Should common costs be allocated?
If common costs are not allocated, managers have less incentive to invest in the specialized knowledge necessary to determine the optimal level of the common costs Furthermore, if the decision right over the level of the common costs do not reside with a manager and are not allocated back to the manager’s department, the manager will always demand more common costs.
Describe how a non insulating allocation promotes cooperation among managers and encourages mutual monitoring.
A noninsulating allocation method causes the performance measure (e.g. divisional profits) to depend on the performance of another division. If other divisions improve their performance, your division bears fewer allocated costs and hence will show better performance (after receiving allocated costs). Non-insulating allocation methods create incentives for managers to cooperate and mutually monitor each other to protect their interest.
What is the death spiral and how is it prevented?
The death spiral can result whenever transfer prices include fixed costs and users shift away from the internal common resource. This further increases the full cost transfer price, causing further users to reduce their demand. Death spirals can be avoided by using variable cost transfer pricing and cost allocations.
What are some reasons to allocate service department costs, independent of which allocation method is chosen?
i) To tax the users with some positive price that causes them to reduce their consumption from what it would be under a zero price (no allocation).
ii) By allocating the costs, senior management gets information about the tool demand for the service at the allocated costs.

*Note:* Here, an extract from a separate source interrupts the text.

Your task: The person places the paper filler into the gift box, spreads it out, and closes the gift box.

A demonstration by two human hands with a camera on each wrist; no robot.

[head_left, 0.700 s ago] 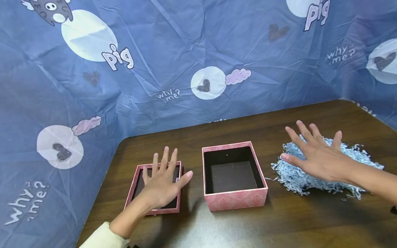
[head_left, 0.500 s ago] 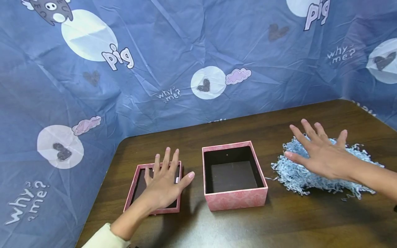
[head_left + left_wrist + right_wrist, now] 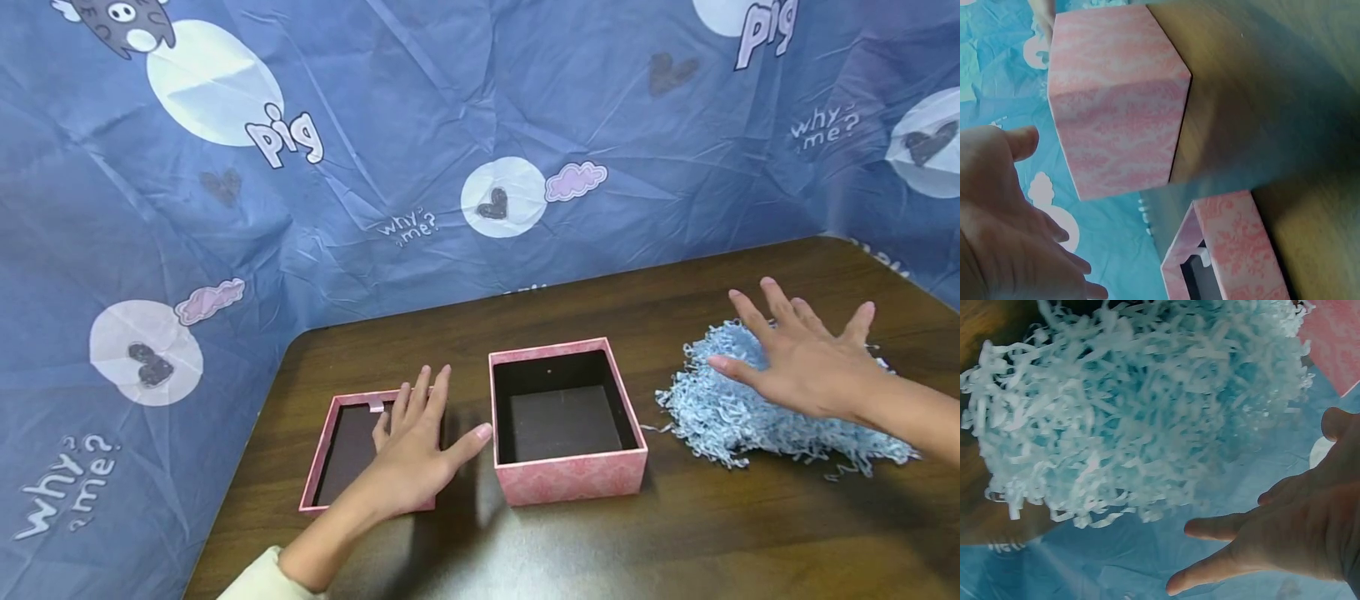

iii) By comparing the internally allocated cost with the external market price of comparable services, senior management is able to assess the operating efficiency of the service department.

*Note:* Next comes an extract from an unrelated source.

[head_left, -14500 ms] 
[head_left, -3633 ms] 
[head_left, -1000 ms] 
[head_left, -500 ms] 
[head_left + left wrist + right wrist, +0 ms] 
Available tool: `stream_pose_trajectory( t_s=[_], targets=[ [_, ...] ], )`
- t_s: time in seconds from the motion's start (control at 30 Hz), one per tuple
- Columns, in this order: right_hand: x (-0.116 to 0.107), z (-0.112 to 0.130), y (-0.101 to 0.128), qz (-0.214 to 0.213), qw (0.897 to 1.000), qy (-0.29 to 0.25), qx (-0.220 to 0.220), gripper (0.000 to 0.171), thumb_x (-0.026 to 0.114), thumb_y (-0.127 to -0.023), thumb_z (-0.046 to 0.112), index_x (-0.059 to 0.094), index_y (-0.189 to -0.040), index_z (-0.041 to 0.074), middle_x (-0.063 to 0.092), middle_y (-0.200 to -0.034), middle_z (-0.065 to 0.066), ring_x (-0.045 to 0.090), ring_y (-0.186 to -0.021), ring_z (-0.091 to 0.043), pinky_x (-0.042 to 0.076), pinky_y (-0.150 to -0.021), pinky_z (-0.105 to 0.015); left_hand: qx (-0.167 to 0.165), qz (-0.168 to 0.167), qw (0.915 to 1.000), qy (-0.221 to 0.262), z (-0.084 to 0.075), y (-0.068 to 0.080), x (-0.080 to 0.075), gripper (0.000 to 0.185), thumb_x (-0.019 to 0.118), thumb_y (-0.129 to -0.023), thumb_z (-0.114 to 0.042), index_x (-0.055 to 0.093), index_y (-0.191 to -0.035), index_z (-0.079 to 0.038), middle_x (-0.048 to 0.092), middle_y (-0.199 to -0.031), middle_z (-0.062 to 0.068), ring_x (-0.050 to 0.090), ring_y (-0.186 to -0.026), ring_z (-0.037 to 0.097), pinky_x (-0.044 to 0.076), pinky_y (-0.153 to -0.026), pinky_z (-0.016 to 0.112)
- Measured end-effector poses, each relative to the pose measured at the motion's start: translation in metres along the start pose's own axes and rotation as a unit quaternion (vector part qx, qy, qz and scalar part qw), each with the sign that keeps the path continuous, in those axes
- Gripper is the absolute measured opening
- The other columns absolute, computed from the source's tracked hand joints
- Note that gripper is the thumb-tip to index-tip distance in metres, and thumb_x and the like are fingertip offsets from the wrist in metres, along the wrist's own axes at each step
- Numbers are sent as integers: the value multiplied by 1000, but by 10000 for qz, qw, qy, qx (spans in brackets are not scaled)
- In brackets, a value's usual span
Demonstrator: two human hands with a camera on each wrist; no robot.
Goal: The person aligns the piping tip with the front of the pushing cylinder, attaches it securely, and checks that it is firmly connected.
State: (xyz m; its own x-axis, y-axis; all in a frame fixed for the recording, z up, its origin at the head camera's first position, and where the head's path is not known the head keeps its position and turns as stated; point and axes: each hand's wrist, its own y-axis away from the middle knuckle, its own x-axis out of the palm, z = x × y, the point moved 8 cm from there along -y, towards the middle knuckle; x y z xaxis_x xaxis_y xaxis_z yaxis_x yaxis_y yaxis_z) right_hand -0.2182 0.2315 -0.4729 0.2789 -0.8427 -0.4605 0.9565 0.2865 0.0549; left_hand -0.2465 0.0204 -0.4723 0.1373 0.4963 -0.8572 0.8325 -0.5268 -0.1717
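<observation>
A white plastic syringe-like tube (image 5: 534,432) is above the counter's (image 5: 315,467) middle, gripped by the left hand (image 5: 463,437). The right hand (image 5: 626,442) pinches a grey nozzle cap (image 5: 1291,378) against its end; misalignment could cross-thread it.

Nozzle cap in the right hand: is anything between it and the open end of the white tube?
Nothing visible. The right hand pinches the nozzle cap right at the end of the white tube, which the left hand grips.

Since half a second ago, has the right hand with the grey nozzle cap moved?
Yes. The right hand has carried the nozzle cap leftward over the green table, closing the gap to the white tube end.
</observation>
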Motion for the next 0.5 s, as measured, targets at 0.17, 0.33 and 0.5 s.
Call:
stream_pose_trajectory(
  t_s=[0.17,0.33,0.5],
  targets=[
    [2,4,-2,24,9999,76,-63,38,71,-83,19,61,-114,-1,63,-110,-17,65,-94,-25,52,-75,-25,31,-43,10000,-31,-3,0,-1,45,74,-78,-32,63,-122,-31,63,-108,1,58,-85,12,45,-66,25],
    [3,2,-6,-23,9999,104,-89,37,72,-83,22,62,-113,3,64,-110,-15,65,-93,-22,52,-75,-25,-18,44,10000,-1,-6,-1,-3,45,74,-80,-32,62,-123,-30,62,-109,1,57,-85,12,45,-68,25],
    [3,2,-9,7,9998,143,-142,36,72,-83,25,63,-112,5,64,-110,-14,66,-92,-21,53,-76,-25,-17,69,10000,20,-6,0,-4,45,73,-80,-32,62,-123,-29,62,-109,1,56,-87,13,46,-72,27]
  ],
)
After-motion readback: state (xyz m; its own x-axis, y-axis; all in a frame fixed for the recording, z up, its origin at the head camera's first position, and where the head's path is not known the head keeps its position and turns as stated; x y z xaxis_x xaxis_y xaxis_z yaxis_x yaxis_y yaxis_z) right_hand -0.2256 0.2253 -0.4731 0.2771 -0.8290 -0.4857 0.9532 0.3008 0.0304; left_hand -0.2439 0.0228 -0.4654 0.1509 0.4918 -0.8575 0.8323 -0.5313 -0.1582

iv) Taxing the internal service helps allocate a scarce resource, At a zero price, demand will will almost always exceed supply. In the absence of a price mechanism to allocate department services, senior management will be confronted with complaints to increase the amount of service via larger budgets and must devise non price priority schemes to manage the queue waiting for service.

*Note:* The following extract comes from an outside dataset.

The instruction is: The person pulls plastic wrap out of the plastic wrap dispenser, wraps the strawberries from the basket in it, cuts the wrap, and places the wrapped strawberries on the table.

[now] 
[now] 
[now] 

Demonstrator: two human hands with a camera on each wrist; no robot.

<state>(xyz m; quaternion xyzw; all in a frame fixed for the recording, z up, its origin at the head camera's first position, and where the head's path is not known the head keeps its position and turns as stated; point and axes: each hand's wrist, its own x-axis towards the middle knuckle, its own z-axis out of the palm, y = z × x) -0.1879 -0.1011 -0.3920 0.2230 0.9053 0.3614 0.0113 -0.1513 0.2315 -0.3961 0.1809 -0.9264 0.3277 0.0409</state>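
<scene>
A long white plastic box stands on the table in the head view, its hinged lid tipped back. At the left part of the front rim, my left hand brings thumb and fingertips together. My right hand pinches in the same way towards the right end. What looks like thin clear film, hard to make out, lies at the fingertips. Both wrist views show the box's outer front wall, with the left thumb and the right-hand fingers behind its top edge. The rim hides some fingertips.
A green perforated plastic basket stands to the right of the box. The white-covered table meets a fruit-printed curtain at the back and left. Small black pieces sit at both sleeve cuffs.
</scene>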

What is step-down allocation? What are some criticisms of this allocation method?
Step-down allocation is an allocation method that recognizes that service departments use each other’s services. The process begins by choosing one service department and allocating its cost to the remaining services and operating departments. The process is repeated for each of the remaining service departments. A major criticism of the step-down method is that the sequence is arbitrary and large differences in the cost per unit of service across different sequences are possible. The step-down method also ignores the fact that departments earlier in the sequence use service departments later in the sequence.
How do the direct allocation and step-down methods differ?
The direct allocation method ignores service departments using each other’s services in allocating costs. The step-down method allocates service department costs to other service departments later in the sequence.
What are joint costs? How do they differ from common costs?
Joint costs are costs incurred in the production of two or more outputs from the same production process in fixed proportion. Joint products are produced in fixed proportions. Common costs arise in production settings where there can be substitution among outputs. More of one output can be produced by reducing the output of another product.
Joint costs are associated with disassembly processes where a joint input is disassembled into several products. Common costs usually describe assembly processes where numerous inputs including some common resources are assembled to form the output.
Describe some methods for allocating joint costs.
Three common methods to allocate joint costs are:
i) Physical measures
ii) relative sales value method
iii) net realizable value method
The fundamental point to remember when analyzing situations involving joint costs is that any joint cost allocated to final products is meaningless for assessing product-line profitability.